Calculate the two-sided p-value for the null hypothesis that the mean PHQ-9 value at screening (df_clean$phq9_screen) in the underlying population is 9, and describe in words what this number mean using the t.test() function in R. If you are working in R Studio, you can type ?t.test to get a description of what the function does.

You can calculate it manually using the formula in the In this lab, we’ll practice calculating p-values and confidence intervals in R. This is based on the P-values and confidence intervals chapter, or use the t.test() function

t.test(df_clean$phq9_screen,
       mu=___,
       alternative = "two.sided")

The full solution is:

#use the t.test() function
t.test(df_clean$phq9_screen,
       mu=9,
       alternative = "two.sided")
       
       
#or calculate it manually
x_bar <- mean(df_clean$phq9_screen)
n <- nrow(df_clean)
se <- sd(df_clean$phq9_screen) / sqrt(n)
t_value <- (x_bar - 9) / se
(1 - pt(t_value, df = 180))*2

Calculate the 95% confidence interval for PHQ-9 at screening (df_clean$phq9_screen), and describe in words what the numbers mean using the ´t.test()` function.

Again use the t.test() function, or if you want a challenge, try to calculate calculate the confidence interval manually using the formula in the P-values and confidence intervals chapter.

t.test(df_clean$_____)

The full solution is:


t.test(df_clean$phq9_screen) 

#or manually 
x_bar <- mean(df_clean$phq9_screen) # getting the mean and saving as "x_bar"
n <- nrow(df_clean) # getting the n (same as the number of rows) and saving as "n"
se <- sd(df_clean$phq9_screen) / sqrt(n) # calculating the stadard error, and saving as "se"
z <- 1.96 # setting the z-value to 1.95

#calculating the upper confidence limit and save as "ucl"
ucl <- x_bar + z*se
#calculating the lower confidence limit, and save as "lcl"
lcl <- x_bar - z*se

print(c(lcl, ucl)) # printing the upper and lower confidence limits

Calculate the p-value for getting our observed proportion of men, $\hat{p}$, (df_clean$gender=="Man")if the the true population proportion, $p$, is 40% or more using the prop.test() function.
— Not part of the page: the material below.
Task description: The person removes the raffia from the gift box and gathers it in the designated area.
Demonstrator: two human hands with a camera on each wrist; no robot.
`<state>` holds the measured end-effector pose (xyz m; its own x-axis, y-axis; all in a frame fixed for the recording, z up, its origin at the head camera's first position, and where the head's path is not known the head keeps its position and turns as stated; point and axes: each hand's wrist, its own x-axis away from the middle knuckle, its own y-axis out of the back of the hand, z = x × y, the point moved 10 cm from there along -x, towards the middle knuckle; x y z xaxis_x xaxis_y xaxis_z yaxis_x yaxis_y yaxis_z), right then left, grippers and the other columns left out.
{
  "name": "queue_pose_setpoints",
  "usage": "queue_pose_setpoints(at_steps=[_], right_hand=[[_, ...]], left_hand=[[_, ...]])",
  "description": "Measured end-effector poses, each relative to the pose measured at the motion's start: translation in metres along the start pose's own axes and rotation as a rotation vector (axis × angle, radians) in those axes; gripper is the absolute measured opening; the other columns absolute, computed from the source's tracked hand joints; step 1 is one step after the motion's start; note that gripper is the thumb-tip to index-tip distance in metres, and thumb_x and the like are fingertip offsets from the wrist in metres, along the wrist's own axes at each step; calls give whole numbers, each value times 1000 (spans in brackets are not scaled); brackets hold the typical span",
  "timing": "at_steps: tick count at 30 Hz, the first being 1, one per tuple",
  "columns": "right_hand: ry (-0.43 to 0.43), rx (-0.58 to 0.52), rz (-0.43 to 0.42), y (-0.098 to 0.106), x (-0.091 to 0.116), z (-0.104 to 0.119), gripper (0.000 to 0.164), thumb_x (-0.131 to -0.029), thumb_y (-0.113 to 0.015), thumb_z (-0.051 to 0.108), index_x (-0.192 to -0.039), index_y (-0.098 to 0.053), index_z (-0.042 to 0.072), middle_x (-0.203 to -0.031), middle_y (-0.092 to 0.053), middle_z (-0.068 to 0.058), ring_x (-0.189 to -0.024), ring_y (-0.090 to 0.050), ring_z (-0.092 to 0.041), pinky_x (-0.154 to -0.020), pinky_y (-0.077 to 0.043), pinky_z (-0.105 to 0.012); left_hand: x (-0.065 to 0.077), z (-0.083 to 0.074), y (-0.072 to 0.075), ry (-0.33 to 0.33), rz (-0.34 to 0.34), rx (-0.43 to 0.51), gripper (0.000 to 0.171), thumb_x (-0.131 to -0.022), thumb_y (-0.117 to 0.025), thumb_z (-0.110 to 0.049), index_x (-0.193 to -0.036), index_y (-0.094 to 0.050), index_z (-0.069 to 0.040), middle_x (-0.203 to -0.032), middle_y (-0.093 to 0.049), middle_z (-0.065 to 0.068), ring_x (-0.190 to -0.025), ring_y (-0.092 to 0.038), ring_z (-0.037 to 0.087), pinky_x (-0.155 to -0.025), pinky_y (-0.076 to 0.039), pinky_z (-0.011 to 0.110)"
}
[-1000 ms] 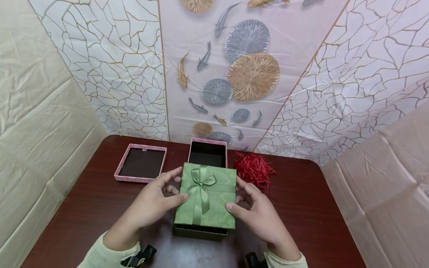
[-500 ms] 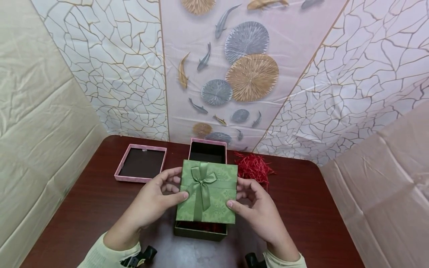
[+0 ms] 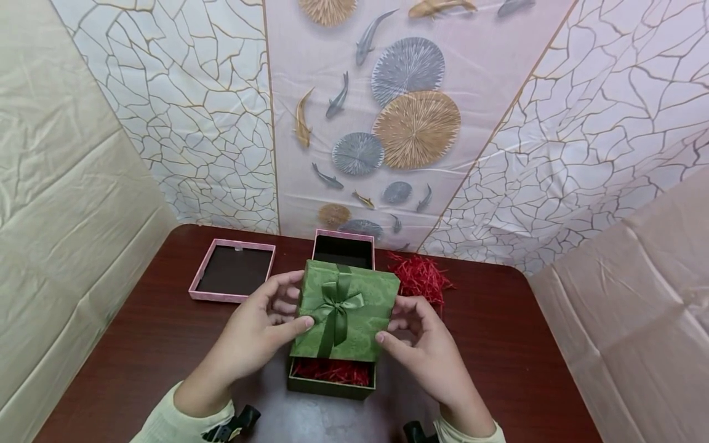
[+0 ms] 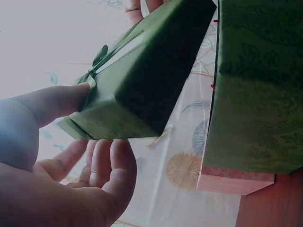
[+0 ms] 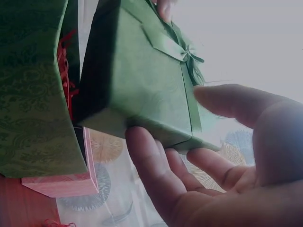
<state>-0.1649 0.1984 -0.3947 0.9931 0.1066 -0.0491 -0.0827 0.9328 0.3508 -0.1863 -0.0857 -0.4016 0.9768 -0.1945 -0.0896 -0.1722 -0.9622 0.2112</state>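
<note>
A green patterned box lid (image 3: 351,335) with a ribbon bow is held tilted above its green box base (image 3: 331,389). My left hand (image 3: 252,335) grips the lid's left side, thumb on top and fingers along the side wall. On the opposite side my right hand (image 3: 429,351) holds it the same way. Red paper shreds (image 3: 335,371) show inside the base at its near edge; the lid hides the rest. In the left wrist view a gap shows between the lid (image 4: 142,90) and the base (image 4: 260,94).
Behind the lid stands an open pink box (image 3: 343,251) with a black inside. A pink lid (image 3: 235,269) lies upturned at the back left of the dark red table (image 3: 498,369). Loose red paper shreds (image 3: 421,277) are heaped at the back right. A patterned cloth hangs behind.
Both hands have raised the green lid and tilted it, its near edge moving away from me. More of the base's front opening and the red shreds in it now show.
</note>
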Motion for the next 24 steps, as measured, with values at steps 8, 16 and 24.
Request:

Remember that you can type ?prop.test() in R Studio to get some info on the function.

The full solution is:

# Simulating a gender variable
n <- nrow(df_clean)
df_clean$gender <- rbinom(n, 1, 0.7)
df_clean$gender <- ifelse(df_clean$gender == 1, "Woman", "Man")

prop.test(x= sum(df_clean$gender=="Man"), 
          n= length(df_clean$gender), 
          p=0.4,
          alternative="less")

Calculate the confidence interval for getting our observed proportion of men, $\hat{p}$, using the prop.test() function

The full solution is:

# Simulating a gender variable
n <- nrow(df_clean)
df_clean$gender <- rbinom(n, 1, 0.7)
df_clean$gender <- ifelse(df_clean$gender == 1, "Woman", "Man")

#getting ci 
prop.test(x= sum(df_clean$gender=="Man"), 
          n= length(df_clean$gender))
          
# #or use the table function for easier syntax 
prop.test(table(df_clean$gender))

Reason about the the meaning and interpretation of the confidence intervals you have calculated in the context of how the actual STEpS study was performed. The study can be found at: https://www.nature.com/articles/s44184-024-00063-0

No hints here, but please discuss with us :)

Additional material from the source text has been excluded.